WHAT YOU WILL DO >> What you need to produce from the material below is an exact transcription of the lines from the one with "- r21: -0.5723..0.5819" through the one with "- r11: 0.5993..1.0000", both included, and no other line.

RECORDED DATA >>
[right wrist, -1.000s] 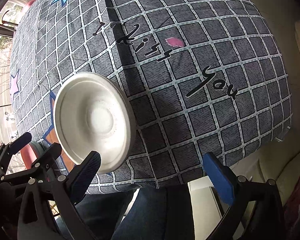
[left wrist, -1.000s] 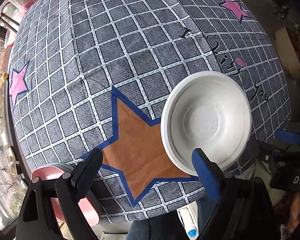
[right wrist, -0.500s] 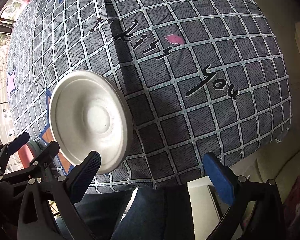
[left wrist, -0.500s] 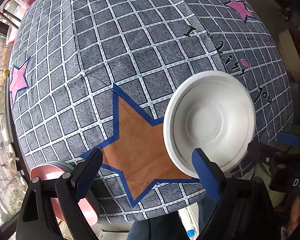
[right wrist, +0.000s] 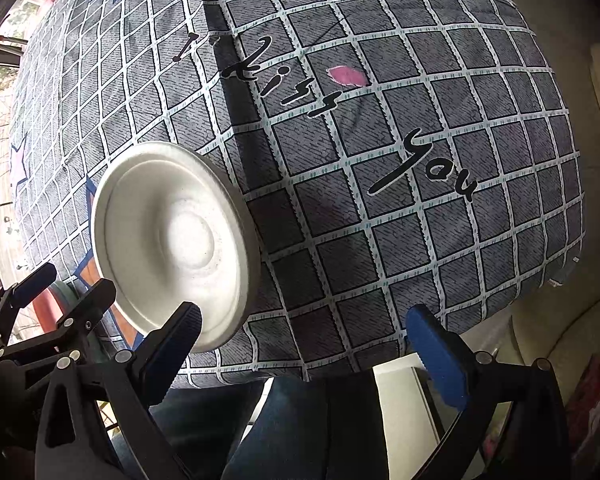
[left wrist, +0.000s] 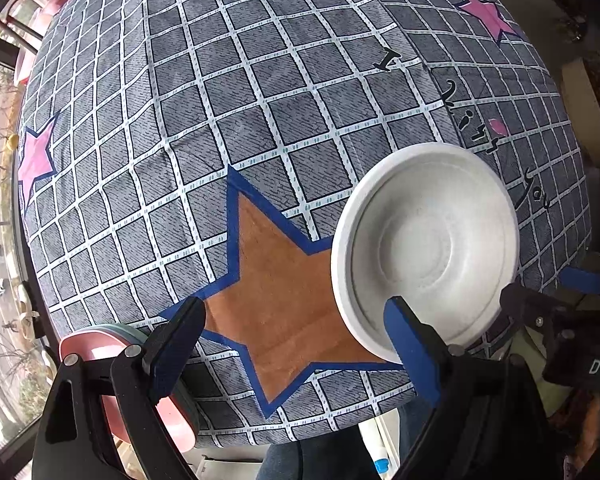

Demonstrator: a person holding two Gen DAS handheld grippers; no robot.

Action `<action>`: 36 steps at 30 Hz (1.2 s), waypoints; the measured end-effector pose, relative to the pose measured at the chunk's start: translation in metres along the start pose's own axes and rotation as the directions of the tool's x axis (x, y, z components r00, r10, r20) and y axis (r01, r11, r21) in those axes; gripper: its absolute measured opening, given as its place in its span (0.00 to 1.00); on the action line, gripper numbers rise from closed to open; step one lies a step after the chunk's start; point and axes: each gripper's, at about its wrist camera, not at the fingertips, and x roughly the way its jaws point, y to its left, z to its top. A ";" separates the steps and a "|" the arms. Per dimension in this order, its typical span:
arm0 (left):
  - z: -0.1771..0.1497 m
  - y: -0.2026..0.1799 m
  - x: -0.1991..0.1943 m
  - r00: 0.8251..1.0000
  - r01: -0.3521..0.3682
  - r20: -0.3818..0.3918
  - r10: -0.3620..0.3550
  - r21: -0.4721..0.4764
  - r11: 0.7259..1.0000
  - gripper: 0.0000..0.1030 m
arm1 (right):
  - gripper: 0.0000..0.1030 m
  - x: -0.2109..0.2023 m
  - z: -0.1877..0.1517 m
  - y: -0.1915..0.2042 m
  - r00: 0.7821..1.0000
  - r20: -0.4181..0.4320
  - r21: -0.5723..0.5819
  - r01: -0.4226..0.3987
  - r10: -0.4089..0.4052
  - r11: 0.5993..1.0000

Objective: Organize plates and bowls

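Only the left view shows pink plates (left wrist: 112,360).

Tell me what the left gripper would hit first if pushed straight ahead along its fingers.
Probably the tablecloth at the orange star: the open left gripper frames it. The white plate lies right of that line, though depth is unclear.

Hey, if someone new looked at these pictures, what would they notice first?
Probably the white plate lying on the grid-patterned tablecloth, at its near edge beside a big orange star. Next, the pink dishes stacked at the near-left corner, partly hidden behind the open left hand-held gripper.
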 end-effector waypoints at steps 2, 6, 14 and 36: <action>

YOUR SOLUTION >>
  - r21: -0.5723..0.5819
  - r01: -0.4226..0.3987
  - r10: -0.4089..0.4052
  - r11: 0.5993..1.0000

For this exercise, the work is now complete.